(Stored items from a collection)
━━━━

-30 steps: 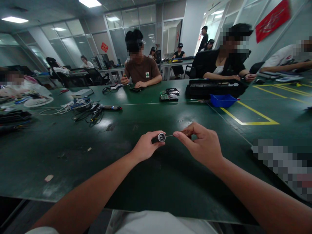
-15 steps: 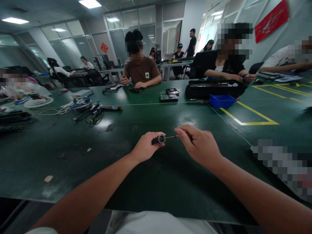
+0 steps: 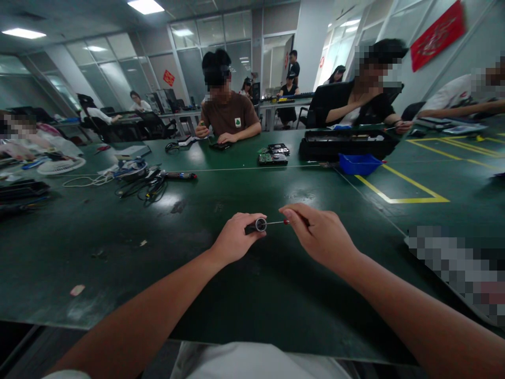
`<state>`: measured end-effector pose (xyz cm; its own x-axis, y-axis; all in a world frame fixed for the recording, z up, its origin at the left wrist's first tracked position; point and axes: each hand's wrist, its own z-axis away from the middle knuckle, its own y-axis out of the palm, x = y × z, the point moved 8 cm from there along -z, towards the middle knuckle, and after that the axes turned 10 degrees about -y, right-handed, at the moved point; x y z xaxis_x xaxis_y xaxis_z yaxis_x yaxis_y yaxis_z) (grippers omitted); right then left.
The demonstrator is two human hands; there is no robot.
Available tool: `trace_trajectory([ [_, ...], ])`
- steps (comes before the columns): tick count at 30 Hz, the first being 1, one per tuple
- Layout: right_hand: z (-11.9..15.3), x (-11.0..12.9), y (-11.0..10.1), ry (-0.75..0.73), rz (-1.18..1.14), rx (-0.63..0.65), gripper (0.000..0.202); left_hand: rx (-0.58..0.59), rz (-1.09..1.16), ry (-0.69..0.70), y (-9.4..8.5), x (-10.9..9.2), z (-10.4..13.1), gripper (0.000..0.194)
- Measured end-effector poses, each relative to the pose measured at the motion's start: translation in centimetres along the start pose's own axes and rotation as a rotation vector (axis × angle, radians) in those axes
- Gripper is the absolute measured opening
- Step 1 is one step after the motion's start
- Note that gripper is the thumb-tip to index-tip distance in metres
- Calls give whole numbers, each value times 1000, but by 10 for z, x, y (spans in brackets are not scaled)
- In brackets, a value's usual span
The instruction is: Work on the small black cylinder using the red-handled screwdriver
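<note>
My left hand (image 3: pixel 232 239) is closed around a dark cylinder (image 3: pixel 260 225) with a silver-rimmed round end that faces me. Most of the cylinder's body is hidden by my fingers. In my right hand (image 3: pixel 327 237) is a screwdriver (image 3: pixel 276 222) with a thin metal shaft and a bit of red at the handle; my fingers cover the rest of it. The shaft points left and meets the cylinder near its rim, though I cannot tell whether the tip is inside. Both hands are over the green table (image 3: pixel 221 305).
Ahead lie circuit boards with hard drives (image 3: pixel 273 159), a long black casing (image 3: pixel 347 143) and a blue tray (image 3: pixel 360 164). Tangled cables (image 3: pixel 152 187) sit to the left. A blurred-out panel (image 3: pixel 453 273) is at right. Co-workers sit across the table.
The fingers of my right hand have shifted slightly at the screwdriver's handle; my left hand keeps its place. Across the table, a co-worker at right has raised a hand toward the face.
</note>
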<state>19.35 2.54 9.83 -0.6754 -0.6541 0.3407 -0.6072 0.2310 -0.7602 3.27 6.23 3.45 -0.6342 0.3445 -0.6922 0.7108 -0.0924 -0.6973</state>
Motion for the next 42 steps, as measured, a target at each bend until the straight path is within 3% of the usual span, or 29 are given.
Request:
trace_trajectory([
  [8,2,12,0,-74,-46,4,29,-34,6,-14,-3,2,-1,38],
  [13,1,6,1,15,-79,35,27,-23,0,-16,-3,1,-1,38],
  [20,5,-2,0,45,-246,-81,20,-32,-7,-5,-4,0,0,37],
  [24,3,-23,4,182,-451,-178,16,-6,-15,-5,-3,-4,1,36],
  [30,10,-67,28,550,-953,-328,27,51,-40,45,2,-11,3,37],
  [33,11,-67,21,476,-805,-367,27,32,-36,16,0,-9,1,38],
  [36,10,-53,13,362,-622,-341,27,14,-44,-4,-1,-8,0,38],
  [42,8,-39,6,296,-466,-271,27,3,-57,-3,-2,-7,1,38],
])
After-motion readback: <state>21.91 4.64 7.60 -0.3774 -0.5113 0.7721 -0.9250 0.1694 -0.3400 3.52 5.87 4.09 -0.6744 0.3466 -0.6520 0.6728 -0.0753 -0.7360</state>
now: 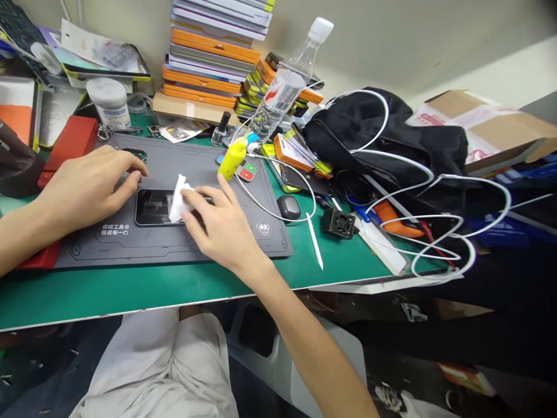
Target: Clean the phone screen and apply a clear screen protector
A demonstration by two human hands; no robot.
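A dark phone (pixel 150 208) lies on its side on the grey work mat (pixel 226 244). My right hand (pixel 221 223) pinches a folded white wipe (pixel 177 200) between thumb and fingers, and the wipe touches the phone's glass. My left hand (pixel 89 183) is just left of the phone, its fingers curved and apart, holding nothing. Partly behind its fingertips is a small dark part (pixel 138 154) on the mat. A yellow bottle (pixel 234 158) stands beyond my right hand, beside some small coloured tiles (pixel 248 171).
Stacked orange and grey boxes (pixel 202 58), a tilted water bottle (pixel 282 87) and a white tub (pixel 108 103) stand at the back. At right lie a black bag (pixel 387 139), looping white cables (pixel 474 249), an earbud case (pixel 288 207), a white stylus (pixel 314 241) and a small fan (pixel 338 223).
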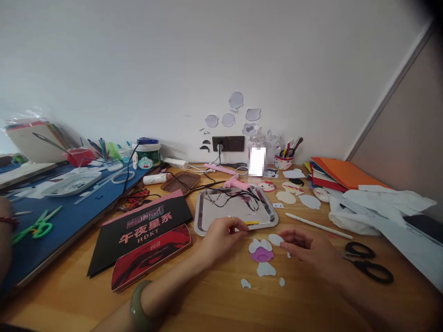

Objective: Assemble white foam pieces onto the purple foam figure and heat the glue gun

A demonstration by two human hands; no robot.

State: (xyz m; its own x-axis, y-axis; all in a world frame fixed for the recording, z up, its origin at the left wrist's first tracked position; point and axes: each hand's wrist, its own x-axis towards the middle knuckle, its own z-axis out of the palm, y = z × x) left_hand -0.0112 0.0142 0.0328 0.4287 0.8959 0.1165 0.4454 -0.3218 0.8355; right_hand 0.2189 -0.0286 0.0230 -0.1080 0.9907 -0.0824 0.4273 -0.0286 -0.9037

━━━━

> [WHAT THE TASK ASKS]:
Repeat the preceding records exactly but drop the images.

> [RESULT]:
-30 steps: 
-15 steps: 
+0 steps: 
`<state>`: measured end-effector pose (xyz cm; its own x-axis, y-axis; all in a world frame fixed for the recording, z up, its origin at the left wrist's first tracked position; point and axes: each hand's wrist, its own z-axis away from the middle knuckle, its own y-axis out of the palm, x = y × z, the point moved 8 cm from there along -z, towards the middle knuckle, and after that the axes turned 10 degrees about -y, right-handed, at the moved point; x y z xaxis_x xaxis_y xaxis_z yaxis_x yaxis_y yaxis_z) (grippers omitted); right then left.
The demonstrator is two human hands; there is no robot.
Available tool: `trace_trajectory([ [_, ...], ])`
- steps (comes before the columns): tick count at 30 Hz, the first being 1, one per tuple
- Layout: right_hand: z (-11.9..15.3), x (-11.0..12.9), y (-11.0..10.1), ry (-0.75..0.73), rz (-1.18..1.14), rx (-0.63..0.65), gripper (0.000..0.202); left_hand: rx (-0.58..0.59), rz (-1.09..1.16), ry (-0.69..0.70), y (-9.4..8.5), x (-10.9..9.2), z (-10.4..13.1), gripper (0.000..0.194)
- Measured end-effector poses, each relative to the pose measured at the motion's start: translation in centimetres along the start pose's own axes and rotation as a rotation vector (axis × angle, radians) in those axes
- Gripper is the absolute measured opening
- Step 1 is one step after the motion's start
- Note that gripper is the thumb-tip to index-tip distance in metres
- Calls give whole numbers, each value times 1000, but by 10 for z, x, y (spans in brackets are not scaled)
- In brackets, a value's usual span
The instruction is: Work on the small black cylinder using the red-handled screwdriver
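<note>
My left hand (image 3: pixel 232 239) is closed around a dark cylinder (image 3: pixel 260 225) with a silver-rimmed round end that faces me. Most of the cylinder's body is hidden by my fingers. In my right hand (image 3: pixel 327 237) is a screwdriver (image 3: pixel 276 222) with a thin metal shaft and a bit of red at the handle; my fingers cover the rest of it. The shaft points left and meets the cylinder near its rim, though I cannot tell whether the tip is inside. Both hands are over the green table (image 3: pixel 221 305).
Ahead lie circuit boards with hard drives (image 3: pixel 273 159), a long black casing (image 3: pixel 347 143) and a blue tray (image 3: pixel 360 164). Tangled cables (image 3: pixel 152 187) sit to the left. A blurred-out panel (image 3: pixel 453 273) is at right. Co-workers sit across the table.
The fingers of my right hand have shifted slightly at the screwdriver's handle; my left hand keeps its place. Across the table, a co-worker at right has raised a hand toward the face.
</note>
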<state>19.35 2.54 9.83 -0.6754 -0.6541 0.3407 -0.6072 0.2310 -0.7602 3.27 6.23 3.45 -0.6342 0.3445 -0.6922 0.7108 -0.0924 -0.6973</state>
Motion for the next 42 steps, as measured, a target at each bend until the straight path is within 3% of the usual span, or 29 are given.
Request:
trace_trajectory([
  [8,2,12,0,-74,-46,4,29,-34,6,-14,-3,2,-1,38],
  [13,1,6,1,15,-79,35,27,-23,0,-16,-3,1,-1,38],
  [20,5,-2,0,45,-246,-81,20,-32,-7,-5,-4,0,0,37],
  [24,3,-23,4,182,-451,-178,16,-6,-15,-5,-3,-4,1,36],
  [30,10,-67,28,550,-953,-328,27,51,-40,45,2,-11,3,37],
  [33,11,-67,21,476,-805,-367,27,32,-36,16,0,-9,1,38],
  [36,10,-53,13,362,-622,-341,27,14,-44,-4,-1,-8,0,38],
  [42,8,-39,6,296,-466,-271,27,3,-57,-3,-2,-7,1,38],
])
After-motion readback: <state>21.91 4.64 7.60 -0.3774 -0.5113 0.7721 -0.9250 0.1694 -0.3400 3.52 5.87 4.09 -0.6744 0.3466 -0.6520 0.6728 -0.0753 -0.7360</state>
now: 
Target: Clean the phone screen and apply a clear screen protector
A demonstration by two human hands; no robot.
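A dark phone (pixel 150 208) lies on its side on the grey work mat (pixel 226 244). My right hand (pixel 221 223) pinches a folded white wipe (pixel 177 200) between thumb and fingers, and the wipe touches the phone's glass. My left hand (pixel 89 183) is just left of the phone, its fingers curved and apart, holding nothing. Partly behind its fingertips is a small dark part (pixel 138 154) on the mat. A yellow bottle (pixel 234 158) stands beyond my right hand, beside some small coloured tiles (pixel 248 171).
Stacked orange and grey boxes (pixel 202 58), a tilted water bottle (pixel 282 87) and a white tub (pixel 108 103) stand at the back. At right lie a black bag (pixel 387 139), looping white cables (pixel 474 249), an earbud case (pixel 288 207), a white stylus (pixel 314 241) and a small fan (pixel 338 223).
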
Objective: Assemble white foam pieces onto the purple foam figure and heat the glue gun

A demonstration by two human hands; no robot.

State: (xyz m; its own x-axis, y-axis; all in a world frame fixed for the recording, z up, its origin at the left wrist's first tracked position; point and axes: each hand's wrist, its own x-axis towards the middle knuckle, its own z-axis out of the palm, y = z × x) left_hand -0.0112 0.0142 0.0328 0.4287 0.8959 0.1165 0.4454 -0.3218 0.8355; right_hand 0.2189 -0.0286 0.0230 -0.1080 0.9907 -0.0824 0.4273 -0.0286 -0.9037

Nothing further remains for this exercise.